"Yes, there has certainly been some unpleasantness lately. It is the penalty we pay for being on the outskirts of a town. Four years out of five nothing happens. But in the fifth, when the school has got a little out of hand—"
"Oh, then it really has got out of hand?" asked Clowes.
"Between ourselves, yes," admitted Mr Seymour.
"What sort of rows?" asked Trevor.
Mr Seymour couldn't explain exactly. Nothing, as it were, definite—as yet. No actual complaints so far. But still—well, trouble—yes, trouble.
"For instance," he said, "a boy in my house, Linton—you remember him?—is moving in society at this moment with a swollen lip and minus a front tooth. Of course, I know nothing about it, but I fancy he got into trouble in the town. That is merely a straw which shows how the wind is blowing, but if you lived on the spot you would see more what I mean. There is trouble in the air. And now that this election is coming on, I should not wonder if things came to a head. I can't remember a single election in Wrykyn when there was not disorder in the town. And if the school is going to join in, as it probably will, I shall not be sorry when the holidays come. I know the headmaster is only waiting for an excuse to put the town out of bounds.'
"But the kids have always had a few rows on with that school in the High Street—what's it's name—St Something?" said Clowes.

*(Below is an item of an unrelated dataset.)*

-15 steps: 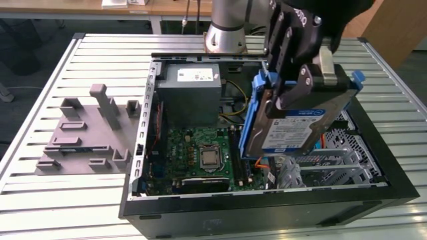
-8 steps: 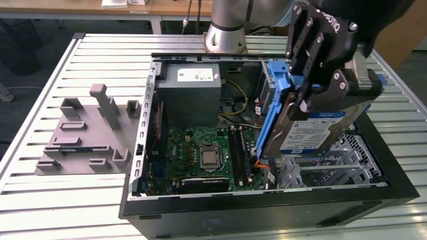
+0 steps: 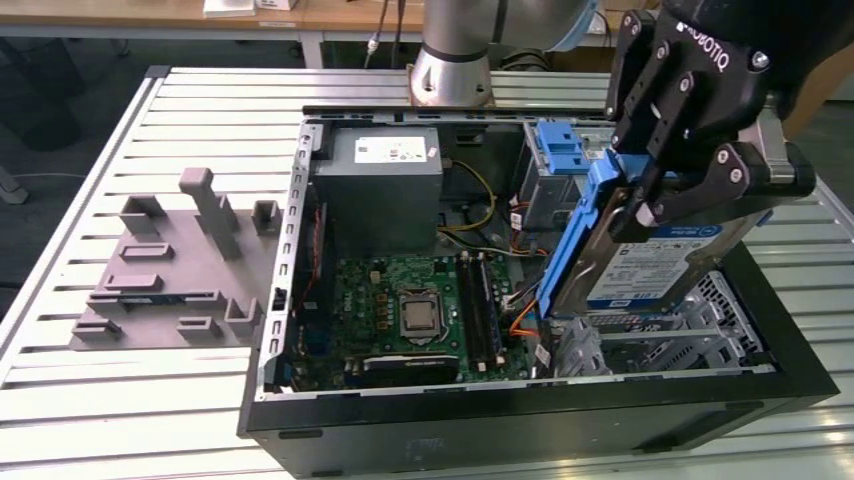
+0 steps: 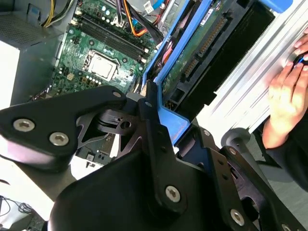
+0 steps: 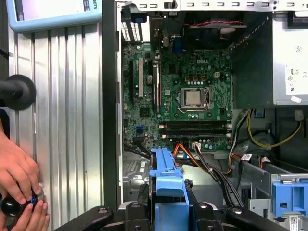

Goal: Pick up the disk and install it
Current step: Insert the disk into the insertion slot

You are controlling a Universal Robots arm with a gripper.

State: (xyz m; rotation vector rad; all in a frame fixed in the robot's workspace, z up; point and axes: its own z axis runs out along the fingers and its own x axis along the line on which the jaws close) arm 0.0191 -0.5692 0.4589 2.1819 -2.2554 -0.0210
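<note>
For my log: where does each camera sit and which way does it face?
Exterior view: off the arm, angled down into the open computer case; arm base and gripper, shut on the disk, show.
First wrist view: on the arm, facing the motherboard past the gripper; a person's hands show.
Second wrist view: on the arm, close behind the gripper; one hand shows.
Shared: all show disk and motherboard.

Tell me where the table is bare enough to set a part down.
Bare slats of the table lie between the grey fixture and the near edge, and beyond the fixture toward the far edge. Crowded: inside the computer case, where the claw holds the disk.
</note>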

"Jude's," supplied Trevor.
"St Jude's!" said Mr Seymour. "Have they? I didn't know that."
"Oh yes. I don't know how it started, but it's been going on for two or three years now. It's a School House feud really, but Dexter's are mixed up in it somehow. If a School House fag goes down town he runs like an antelope along the High Street, unless he's got one or two friends with him. I saved dozens of kids from destruction when I was at school. The St Jude's fellows lie in wait, and dash out on them. I used to find School House fags fighting for their lives in back alleys. The enemy fled on my approach. My air of majesty overawed them."